(Stored entries)
□ □ □

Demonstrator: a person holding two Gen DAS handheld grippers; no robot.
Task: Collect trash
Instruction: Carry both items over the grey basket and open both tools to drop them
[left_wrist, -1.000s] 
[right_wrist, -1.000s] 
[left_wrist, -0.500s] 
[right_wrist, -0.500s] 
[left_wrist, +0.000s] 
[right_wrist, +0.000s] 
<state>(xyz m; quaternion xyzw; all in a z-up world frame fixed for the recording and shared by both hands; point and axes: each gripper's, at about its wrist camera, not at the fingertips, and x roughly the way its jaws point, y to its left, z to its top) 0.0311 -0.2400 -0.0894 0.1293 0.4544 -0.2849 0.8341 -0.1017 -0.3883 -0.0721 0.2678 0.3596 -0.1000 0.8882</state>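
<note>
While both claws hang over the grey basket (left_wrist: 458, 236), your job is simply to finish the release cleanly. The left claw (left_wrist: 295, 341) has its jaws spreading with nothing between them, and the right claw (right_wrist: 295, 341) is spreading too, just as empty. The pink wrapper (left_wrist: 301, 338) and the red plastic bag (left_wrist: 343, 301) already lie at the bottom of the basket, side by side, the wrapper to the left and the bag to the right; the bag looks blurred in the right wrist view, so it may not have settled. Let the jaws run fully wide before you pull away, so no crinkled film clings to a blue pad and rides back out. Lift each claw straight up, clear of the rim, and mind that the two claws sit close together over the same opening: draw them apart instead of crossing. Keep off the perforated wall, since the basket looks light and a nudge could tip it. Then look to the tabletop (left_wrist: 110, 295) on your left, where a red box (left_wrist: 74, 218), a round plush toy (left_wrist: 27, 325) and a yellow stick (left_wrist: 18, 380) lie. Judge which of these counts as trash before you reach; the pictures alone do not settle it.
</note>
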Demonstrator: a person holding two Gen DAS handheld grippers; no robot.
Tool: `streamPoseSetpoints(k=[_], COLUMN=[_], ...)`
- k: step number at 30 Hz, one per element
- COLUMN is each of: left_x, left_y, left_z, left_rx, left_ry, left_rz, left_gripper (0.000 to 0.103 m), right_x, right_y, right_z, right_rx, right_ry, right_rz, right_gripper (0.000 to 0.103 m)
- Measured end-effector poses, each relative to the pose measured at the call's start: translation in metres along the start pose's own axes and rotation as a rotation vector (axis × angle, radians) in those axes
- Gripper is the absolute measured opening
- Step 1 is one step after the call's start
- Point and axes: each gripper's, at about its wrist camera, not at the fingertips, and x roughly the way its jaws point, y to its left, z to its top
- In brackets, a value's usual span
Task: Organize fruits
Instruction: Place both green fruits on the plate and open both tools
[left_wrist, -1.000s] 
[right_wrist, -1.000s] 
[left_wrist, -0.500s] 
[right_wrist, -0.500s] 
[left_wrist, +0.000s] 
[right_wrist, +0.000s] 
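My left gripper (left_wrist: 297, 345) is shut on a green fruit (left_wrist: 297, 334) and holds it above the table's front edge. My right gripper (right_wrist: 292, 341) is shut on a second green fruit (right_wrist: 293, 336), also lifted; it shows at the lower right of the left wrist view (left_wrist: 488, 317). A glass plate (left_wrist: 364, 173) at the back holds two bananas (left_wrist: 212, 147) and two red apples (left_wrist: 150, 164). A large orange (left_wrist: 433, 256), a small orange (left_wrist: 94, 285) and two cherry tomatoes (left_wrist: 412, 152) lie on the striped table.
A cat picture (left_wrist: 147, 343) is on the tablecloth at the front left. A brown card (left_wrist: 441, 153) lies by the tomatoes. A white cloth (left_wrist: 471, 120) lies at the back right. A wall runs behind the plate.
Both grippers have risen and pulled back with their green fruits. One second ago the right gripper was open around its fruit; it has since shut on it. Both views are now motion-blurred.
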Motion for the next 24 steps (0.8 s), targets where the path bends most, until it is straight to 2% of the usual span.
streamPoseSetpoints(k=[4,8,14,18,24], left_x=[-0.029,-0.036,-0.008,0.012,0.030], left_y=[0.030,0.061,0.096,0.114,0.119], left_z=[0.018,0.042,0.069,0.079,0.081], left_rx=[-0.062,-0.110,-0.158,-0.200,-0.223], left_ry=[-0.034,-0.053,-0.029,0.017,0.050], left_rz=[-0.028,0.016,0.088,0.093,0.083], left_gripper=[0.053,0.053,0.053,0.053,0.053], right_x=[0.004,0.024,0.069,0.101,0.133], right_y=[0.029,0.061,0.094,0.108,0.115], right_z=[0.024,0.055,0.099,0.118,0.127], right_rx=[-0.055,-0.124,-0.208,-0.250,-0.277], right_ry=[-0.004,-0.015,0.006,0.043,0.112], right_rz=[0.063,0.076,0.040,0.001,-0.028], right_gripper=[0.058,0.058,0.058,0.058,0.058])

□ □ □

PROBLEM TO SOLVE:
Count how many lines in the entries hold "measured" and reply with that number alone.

RESULT FOR THIS TASK:
2